Indeed, Jodi and I both noticed that if we asked the kids to do something, by the time the other three looked from one to the other to see who was going to move, Gabe was often up and gone, without a word of complaint. I asked him if he had decided to work on obedience this summer, and he looked at me quizzically.
“I mean, I should always do that, shouldn’t I?” he asked. “I didn’t decide to work on it specifically, but yes, I am working on it.”
We noticed.
We drove him to a NET-owned home dubbed The Bastille in a beautifully wooded neighborhood in South St. Paul on Wednesday, where he will live in community with the other young men on staff this year. (Providentially, Bastille Day is also his birthday, a good omen to be sure!) He will travel several times this year, primarily to the West Coast, where the teams he will help to oversee are based (and where he’s wanted to be sent since he began his NET adventures)—but much of the year he will be just 45 minutes away.

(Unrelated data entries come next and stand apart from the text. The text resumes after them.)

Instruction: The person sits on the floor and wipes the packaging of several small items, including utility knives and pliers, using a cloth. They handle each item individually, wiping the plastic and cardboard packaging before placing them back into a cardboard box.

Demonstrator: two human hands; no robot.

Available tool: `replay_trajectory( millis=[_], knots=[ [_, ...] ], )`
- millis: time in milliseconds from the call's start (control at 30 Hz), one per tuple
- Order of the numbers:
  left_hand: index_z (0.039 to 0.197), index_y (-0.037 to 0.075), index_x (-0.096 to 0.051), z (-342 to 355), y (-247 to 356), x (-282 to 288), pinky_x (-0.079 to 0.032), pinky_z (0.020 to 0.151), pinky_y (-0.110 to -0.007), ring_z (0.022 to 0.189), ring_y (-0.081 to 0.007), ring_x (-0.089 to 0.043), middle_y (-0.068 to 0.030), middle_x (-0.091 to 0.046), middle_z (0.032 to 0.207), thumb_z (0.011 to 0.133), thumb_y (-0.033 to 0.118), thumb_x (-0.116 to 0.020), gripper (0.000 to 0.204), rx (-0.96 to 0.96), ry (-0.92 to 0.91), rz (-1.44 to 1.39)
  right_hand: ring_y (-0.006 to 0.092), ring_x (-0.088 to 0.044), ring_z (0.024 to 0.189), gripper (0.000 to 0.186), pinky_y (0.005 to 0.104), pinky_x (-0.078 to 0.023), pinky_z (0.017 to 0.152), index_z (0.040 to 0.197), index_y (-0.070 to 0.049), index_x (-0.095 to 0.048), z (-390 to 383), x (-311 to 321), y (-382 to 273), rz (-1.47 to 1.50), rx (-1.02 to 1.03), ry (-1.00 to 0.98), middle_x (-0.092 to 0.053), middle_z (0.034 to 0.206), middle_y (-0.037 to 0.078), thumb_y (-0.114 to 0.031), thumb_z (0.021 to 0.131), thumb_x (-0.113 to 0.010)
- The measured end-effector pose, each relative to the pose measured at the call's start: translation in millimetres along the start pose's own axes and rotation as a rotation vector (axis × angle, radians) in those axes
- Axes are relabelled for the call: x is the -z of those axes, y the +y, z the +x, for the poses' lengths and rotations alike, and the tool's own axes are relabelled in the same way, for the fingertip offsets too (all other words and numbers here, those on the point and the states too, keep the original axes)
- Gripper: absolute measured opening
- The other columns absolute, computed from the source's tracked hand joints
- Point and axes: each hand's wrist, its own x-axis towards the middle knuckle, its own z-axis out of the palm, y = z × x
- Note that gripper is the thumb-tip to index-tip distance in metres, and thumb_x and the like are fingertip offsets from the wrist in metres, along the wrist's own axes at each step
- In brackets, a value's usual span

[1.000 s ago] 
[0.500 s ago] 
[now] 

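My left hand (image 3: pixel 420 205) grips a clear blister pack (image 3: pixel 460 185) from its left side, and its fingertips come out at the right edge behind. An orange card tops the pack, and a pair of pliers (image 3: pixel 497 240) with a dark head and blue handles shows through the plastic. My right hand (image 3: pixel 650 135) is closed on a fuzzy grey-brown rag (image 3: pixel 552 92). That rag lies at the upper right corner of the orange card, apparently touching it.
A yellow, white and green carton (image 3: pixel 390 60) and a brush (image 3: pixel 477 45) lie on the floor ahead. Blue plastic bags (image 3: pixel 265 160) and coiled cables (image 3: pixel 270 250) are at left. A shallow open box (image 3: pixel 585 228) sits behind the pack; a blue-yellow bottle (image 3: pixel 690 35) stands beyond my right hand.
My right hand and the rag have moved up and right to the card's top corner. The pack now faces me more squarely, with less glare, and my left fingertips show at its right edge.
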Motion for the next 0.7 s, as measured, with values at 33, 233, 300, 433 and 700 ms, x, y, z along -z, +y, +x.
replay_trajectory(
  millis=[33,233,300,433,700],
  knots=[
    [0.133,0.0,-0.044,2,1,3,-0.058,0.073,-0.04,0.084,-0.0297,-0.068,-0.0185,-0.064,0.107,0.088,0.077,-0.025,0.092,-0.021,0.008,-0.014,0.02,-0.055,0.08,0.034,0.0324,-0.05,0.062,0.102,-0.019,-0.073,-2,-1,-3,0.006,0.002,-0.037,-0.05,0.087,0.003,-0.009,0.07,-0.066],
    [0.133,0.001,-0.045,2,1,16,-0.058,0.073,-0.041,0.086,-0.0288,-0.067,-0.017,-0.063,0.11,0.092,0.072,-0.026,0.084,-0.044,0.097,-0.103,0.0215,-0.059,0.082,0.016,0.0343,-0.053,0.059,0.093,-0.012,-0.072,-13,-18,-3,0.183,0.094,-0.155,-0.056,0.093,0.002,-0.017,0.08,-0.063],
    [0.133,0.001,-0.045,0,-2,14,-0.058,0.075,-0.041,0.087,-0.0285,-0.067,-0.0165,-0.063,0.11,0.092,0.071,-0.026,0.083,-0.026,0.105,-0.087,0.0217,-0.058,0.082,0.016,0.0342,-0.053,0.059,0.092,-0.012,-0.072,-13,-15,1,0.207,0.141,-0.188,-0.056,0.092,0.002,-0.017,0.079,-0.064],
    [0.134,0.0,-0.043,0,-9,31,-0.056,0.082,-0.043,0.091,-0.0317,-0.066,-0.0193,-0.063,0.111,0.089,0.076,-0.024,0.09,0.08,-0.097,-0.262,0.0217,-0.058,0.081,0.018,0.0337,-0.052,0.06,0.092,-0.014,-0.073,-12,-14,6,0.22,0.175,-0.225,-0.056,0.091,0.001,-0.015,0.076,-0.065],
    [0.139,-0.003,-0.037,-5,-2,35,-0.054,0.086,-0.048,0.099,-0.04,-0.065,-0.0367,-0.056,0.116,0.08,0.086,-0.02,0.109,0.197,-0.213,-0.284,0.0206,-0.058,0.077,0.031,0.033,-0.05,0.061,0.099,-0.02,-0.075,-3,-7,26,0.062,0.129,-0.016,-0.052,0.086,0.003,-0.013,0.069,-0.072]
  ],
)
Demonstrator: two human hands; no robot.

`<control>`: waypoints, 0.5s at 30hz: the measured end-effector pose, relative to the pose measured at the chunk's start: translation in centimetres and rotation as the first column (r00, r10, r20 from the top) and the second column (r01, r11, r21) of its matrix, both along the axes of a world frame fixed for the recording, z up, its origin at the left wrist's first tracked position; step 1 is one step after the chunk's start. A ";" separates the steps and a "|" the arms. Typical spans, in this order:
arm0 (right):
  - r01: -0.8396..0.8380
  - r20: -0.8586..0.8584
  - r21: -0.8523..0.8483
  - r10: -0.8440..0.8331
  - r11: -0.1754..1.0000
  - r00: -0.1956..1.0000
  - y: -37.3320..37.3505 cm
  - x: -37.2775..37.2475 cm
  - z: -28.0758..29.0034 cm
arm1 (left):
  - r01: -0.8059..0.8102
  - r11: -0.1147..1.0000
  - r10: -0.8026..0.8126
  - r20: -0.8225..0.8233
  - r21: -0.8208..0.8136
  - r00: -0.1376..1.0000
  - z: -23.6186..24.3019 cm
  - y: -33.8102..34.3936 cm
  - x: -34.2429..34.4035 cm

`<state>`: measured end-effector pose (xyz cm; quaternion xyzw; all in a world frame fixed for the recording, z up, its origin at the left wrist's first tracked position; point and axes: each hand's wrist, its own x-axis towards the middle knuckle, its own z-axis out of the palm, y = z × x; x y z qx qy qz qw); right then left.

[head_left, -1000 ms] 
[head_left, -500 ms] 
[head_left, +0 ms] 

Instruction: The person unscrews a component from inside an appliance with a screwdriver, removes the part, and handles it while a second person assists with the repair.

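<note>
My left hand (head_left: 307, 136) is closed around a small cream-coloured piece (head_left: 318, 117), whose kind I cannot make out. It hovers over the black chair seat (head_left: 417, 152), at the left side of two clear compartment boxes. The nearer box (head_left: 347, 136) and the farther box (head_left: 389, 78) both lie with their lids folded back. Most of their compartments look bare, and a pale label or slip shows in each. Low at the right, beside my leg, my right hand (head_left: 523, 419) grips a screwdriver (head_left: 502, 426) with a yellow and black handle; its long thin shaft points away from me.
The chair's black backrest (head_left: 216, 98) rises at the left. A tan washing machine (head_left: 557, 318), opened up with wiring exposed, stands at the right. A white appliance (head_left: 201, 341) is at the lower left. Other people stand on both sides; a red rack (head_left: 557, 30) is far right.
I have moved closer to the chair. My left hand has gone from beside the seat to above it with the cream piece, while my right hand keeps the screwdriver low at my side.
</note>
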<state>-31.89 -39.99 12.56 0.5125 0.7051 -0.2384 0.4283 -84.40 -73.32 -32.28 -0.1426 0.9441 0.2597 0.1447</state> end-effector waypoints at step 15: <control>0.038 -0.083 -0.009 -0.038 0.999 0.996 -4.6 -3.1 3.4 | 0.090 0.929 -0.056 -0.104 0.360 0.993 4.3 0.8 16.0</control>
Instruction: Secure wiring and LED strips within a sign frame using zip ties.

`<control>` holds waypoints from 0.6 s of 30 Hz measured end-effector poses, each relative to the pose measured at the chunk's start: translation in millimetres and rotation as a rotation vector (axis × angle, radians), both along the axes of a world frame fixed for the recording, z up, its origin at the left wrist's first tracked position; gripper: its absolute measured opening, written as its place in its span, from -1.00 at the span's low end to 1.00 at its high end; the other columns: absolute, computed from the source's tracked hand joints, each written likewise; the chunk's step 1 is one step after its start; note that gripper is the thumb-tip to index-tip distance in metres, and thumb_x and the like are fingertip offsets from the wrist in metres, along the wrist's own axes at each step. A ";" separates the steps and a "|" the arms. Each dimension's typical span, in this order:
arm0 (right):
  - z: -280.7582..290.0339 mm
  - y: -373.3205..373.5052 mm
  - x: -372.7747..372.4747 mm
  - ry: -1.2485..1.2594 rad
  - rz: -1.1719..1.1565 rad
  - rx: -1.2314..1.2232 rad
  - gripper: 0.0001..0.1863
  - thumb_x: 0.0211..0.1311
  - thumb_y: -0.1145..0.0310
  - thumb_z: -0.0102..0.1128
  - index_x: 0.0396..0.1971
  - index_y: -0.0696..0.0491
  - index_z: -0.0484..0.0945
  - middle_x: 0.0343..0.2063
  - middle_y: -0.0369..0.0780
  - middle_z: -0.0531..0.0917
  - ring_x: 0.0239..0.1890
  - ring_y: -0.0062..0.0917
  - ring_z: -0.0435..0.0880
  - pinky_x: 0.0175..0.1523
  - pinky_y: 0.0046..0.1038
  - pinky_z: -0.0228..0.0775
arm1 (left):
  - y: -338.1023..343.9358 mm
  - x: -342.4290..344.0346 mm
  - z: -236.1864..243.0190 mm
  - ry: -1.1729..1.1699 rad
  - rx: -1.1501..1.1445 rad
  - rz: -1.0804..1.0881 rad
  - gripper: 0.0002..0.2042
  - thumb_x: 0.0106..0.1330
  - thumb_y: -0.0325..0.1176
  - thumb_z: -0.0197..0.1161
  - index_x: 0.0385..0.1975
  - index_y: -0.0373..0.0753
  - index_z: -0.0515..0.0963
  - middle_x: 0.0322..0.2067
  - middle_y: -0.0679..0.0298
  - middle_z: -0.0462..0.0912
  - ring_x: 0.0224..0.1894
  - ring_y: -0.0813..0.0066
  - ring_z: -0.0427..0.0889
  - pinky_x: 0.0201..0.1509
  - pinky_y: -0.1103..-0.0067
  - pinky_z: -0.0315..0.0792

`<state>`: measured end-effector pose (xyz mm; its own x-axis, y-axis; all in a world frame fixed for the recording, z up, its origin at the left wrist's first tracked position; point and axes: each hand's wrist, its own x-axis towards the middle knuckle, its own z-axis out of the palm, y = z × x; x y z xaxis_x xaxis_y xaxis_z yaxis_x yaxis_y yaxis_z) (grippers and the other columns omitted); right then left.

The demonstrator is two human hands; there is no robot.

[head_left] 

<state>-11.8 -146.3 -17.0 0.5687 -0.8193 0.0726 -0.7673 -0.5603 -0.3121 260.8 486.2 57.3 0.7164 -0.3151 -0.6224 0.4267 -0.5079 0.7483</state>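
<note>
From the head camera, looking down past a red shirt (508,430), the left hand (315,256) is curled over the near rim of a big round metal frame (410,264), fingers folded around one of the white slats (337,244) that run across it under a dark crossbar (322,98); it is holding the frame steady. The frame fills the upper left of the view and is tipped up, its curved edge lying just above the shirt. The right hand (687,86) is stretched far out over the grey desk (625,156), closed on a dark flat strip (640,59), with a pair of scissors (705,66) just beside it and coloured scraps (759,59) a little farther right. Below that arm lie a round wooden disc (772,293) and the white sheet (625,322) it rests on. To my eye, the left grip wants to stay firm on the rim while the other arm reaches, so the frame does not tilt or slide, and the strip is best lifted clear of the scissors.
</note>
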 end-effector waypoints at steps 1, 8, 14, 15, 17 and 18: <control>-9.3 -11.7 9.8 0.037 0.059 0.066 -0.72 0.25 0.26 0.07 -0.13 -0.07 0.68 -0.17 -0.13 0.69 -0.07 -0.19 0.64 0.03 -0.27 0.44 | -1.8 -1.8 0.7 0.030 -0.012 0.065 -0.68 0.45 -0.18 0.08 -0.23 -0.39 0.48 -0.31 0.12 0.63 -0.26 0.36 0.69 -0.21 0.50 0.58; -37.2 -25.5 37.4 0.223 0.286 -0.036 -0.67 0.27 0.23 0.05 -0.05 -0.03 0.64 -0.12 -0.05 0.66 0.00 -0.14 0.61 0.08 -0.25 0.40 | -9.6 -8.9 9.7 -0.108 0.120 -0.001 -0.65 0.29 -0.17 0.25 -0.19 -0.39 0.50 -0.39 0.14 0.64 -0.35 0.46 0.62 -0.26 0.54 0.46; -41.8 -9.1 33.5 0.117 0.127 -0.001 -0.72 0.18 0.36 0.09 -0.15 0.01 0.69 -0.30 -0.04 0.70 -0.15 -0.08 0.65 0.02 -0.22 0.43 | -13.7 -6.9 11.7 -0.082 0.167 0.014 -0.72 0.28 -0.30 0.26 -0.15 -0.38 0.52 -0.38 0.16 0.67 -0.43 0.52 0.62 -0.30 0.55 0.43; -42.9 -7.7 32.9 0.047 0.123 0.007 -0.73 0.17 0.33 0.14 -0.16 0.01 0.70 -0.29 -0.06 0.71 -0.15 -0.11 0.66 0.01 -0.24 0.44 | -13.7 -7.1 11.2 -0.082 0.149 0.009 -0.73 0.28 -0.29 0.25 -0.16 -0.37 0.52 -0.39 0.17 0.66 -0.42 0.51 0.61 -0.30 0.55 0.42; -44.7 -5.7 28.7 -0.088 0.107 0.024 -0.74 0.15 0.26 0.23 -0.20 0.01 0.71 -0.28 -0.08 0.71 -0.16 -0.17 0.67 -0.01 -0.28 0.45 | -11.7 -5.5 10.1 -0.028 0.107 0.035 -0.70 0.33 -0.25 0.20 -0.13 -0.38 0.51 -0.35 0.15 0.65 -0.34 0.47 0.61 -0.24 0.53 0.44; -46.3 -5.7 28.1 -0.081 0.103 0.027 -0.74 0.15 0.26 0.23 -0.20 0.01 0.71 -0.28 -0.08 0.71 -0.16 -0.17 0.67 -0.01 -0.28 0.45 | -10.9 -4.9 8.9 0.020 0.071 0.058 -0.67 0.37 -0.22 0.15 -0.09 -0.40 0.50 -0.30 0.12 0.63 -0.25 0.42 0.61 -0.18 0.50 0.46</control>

We met two of his housemates when we dropped him off. His actual roomate, Francis, was the youngest NET staff member this past year, but declared that, at not yet 20 years old, Gabe may be the youngest NET staffer ever.
Gabe just smiled.
We unloaded his belongings, said goodbye and left without taking a photo this year. In never occured to me until later: He seemed perfectly comfortable in a room and house he had never before entered.
He was leaving home to return home.
God bless you, son, and your fellow NET missionaries. We love you, and we are proud of you.